Said and done. As I write on June 10, 2011, Héctor Rafael Bol de la Cruz, director of the National Police between 1983 and 1985, was arrested. With that detention of one of the presumed masterminds of the students’ disappearance, we can hope that the process initiated by their relatives to see justice done, which is the most important thing for them, moves forward decisively.

Women made out of love

Outside the presidential palace, far from cameras and safe from microphones, the relatives’ faces relaxed again. A simple lunch at the GAM, accompanied by the many faces desiring justice hung on this organization’s walls, ended the day. The guests left one by one, with mixed feelings, certainly, but with the satisfaction of having done their duty.

Hours later, in a nearby building under a humble zinc-roofed balcony, a group of women refused to let the day end. They didn’t want to go.

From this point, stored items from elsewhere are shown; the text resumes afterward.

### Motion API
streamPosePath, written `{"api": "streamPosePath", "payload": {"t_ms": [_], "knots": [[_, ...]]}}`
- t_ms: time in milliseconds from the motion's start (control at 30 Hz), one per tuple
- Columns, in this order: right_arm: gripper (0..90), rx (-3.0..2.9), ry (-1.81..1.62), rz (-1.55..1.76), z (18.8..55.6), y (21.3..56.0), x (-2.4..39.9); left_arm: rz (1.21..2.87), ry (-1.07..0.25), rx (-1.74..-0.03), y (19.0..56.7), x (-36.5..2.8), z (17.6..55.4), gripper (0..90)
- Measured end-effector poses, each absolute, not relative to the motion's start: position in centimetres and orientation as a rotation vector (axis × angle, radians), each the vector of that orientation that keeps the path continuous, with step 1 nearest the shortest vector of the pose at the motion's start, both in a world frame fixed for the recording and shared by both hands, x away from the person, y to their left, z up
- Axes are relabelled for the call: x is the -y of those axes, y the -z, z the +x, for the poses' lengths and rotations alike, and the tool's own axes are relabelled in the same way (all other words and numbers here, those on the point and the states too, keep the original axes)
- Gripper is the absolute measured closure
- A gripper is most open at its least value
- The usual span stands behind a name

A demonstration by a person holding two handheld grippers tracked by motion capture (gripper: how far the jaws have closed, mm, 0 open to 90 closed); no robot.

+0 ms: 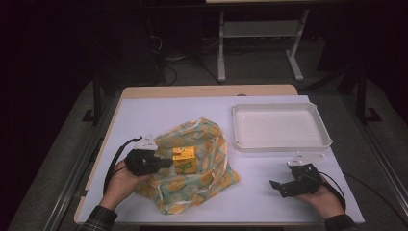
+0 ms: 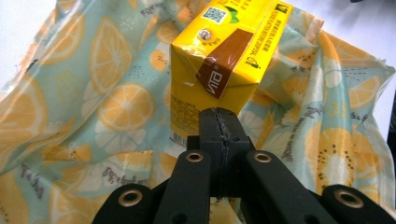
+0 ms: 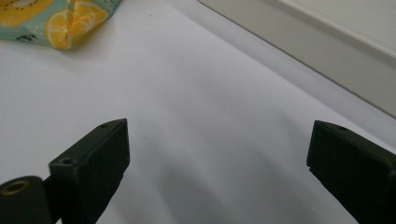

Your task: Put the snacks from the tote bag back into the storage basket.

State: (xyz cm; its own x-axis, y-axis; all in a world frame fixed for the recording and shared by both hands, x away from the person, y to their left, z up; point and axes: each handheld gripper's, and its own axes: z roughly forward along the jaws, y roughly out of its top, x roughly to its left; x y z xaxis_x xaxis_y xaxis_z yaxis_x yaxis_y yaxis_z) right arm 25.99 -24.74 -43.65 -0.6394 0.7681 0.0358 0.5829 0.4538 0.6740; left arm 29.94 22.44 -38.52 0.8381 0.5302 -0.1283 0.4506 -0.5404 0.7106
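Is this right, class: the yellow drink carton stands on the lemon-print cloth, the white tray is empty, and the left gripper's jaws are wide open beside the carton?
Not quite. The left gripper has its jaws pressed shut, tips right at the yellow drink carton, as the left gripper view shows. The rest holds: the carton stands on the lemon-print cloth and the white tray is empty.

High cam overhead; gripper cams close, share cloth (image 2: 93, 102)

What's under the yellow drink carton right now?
The yellow drink carton sits on the lemon-print teal cloth, which lies on the white table cover. Whatever the cloth hides beneath the carton can't be seen.
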Motion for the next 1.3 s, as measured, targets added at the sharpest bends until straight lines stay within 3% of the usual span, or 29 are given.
{"api": "streamPosePath", "payload": {"t_ms": [767, 967, 1167, 1300], "knots": [[5.5, -2.432, -0.971, 1.162, 26.0, 43.6, 24.8, 2.267, -0.1, -0.644, 38.4, -20.8, 29.0, 89.5], [5.5, -2.428, -0.974, 1.168, 26.0, 43.6, 24.9, 2.269, -0.106, -0.659, 37.8, -21.6, 28.8, 77.0], [5.5, -2.429, -0.974, 1.165, 26.0, 43.6, 24.8, 2.243, -0.119, -0.691, 37.4, -21.9, 28.7, 50.8], [5.5, -2.434, -0.972, 1.16, 26.0, 43.6, 24.8, 2.233, -0.136, -0.691, 37.1, -21.7, 28.8, 40.1]]}}
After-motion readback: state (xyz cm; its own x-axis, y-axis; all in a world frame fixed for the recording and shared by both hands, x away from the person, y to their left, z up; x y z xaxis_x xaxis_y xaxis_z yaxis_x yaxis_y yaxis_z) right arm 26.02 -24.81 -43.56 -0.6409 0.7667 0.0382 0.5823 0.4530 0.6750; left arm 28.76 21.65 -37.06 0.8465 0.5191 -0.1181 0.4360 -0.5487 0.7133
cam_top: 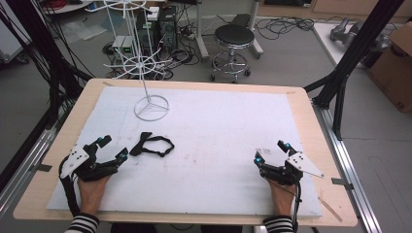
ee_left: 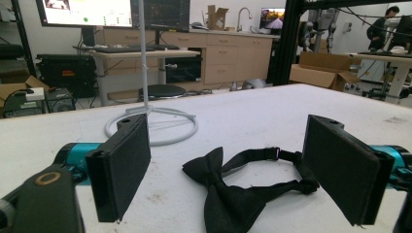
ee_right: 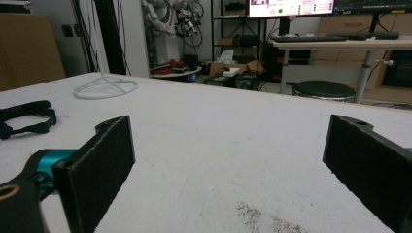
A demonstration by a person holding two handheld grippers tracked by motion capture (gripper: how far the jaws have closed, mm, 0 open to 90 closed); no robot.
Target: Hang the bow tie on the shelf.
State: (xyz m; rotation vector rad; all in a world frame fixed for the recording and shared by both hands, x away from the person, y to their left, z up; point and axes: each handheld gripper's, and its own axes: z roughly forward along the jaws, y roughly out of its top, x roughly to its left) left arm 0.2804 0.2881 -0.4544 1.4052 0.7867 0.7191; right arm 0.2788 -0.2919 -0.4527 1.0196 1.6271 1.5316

It had been so hard for them to get this far... They were hurriedly attempting to share the story of their lives, some lived within the country and others in exile, an impossible synthesis of 27 years of anguish.

“I can’t believe it,” Betty was saying, now finally away from the ostentation of the presidential palace and back in the intimacy of her family. Those eyes that had shed rivers of desperation and anguish reddened now with tears of emotion. “But… how have we been able to wage this struggle for 27 years? What are we made of?”

From the other side of the table Rosario Cuevas tossed her the most likely reply, “Of love, Betty, we’re made of the love they had for us.”

Alejandro Fernández is a grassroots communicator.